▶ Your instructions
Go through the listing and copy each line that has the string "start" in it.

*** Opening of Material provided ***

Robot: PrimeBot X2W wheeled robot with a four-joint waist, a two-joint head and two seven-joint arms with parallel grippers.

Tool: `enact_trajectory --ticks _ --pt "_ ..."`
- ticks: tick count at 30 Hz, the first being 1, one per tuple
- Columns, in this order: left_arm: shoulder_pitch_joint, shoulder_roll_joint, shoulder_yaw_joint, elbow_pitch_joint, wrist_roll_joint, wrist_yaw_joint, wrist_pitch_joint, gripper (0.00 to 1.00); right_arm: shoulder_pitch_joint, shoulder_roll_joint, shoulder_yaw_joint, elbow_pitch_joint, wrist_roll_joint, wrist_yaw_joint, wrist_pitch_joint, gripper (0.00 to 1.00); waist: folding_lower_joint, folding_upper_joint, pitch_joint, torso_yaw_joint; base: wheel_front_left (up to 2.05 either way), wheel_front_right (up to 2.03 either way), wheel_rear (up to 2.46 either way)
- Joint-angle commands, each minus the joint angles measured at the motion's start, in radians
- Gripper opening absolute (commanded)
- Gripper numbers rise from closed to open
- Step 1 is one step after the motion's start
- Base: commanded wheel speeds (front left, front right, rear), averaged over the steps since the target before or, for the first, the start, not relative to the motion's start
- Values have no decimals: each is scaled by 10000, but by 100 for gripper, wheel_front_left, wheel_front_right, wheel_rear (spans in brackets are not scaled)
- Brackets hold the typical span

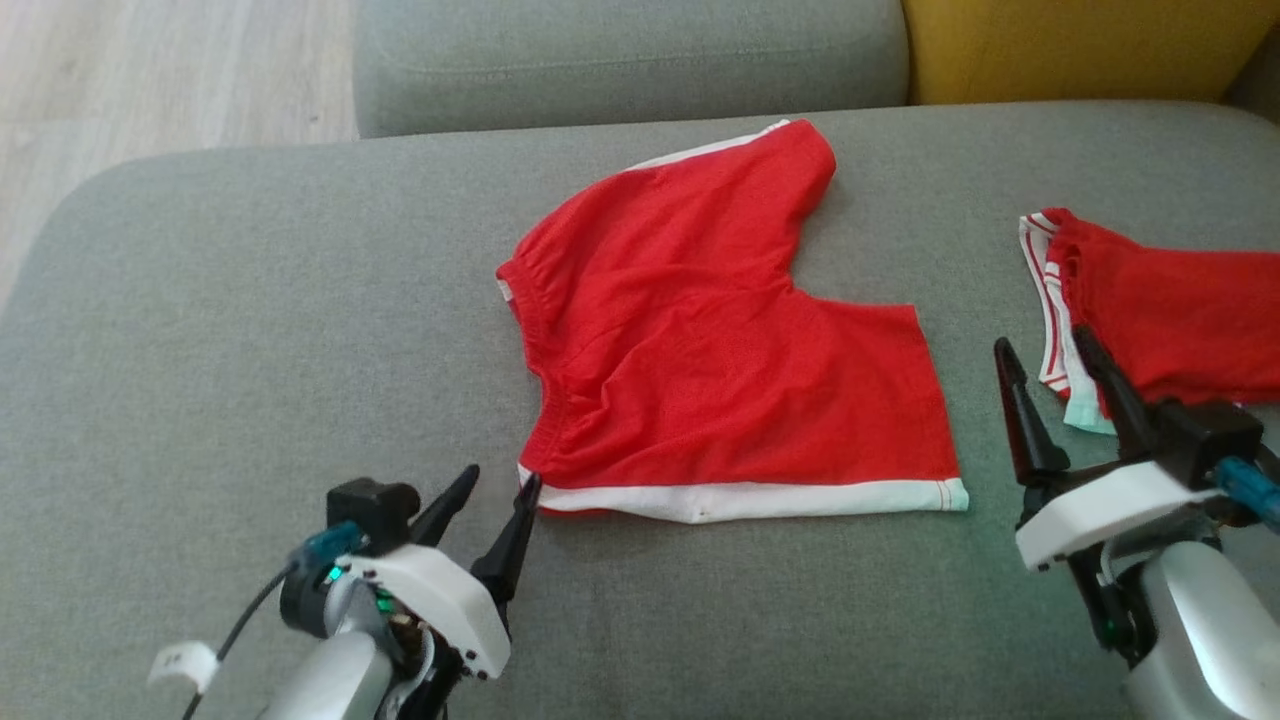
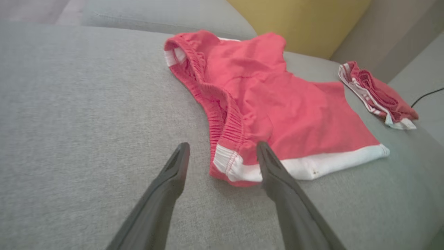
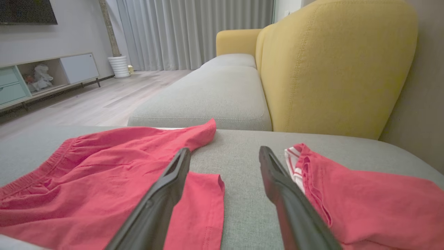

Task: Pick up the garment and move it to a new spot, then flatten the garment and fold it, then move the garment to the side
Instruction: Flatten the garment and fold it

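- While the red shorts (image 1: pixel 720 340) lay spread at the middle of the grey cushion (image 1: pixel 250 330), the left gripper (image 1: pixel 503 476) stood wide and empty at their 7 o'clock, one fingertip by the white hem corner
- At their 3 o'clock the right gripper (image 1: pixel 1042 340), also wide and empty, sat beside a folded red garment (image 1: pixel 1170 310)
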Motion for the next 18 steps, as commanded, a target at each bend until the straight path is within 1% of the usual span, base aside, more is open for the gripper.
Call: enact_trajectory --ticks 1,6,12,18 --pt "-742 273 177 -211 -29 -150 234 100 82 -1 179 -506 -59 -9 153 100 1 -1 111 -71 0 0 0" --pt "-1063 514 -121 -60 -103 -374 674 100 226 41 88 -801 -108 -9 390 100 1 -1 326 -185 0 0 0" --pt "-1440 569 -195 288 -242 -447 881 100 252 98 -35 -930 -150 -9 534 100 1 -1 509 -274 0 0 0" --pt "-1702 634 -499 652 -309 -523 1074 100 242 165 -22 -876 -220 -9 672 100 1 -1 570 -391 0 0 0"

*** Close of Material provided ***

▶ Written response
- Joint-angle commands, each minus the joint angles measured at the motion's start, in radians
- Step 1 is one step after the motion's start
- Base: commanded wheel speeds (front left, front right, rear), averaged over the steps since the target before or, for the first, the start, not relative to the motion's start

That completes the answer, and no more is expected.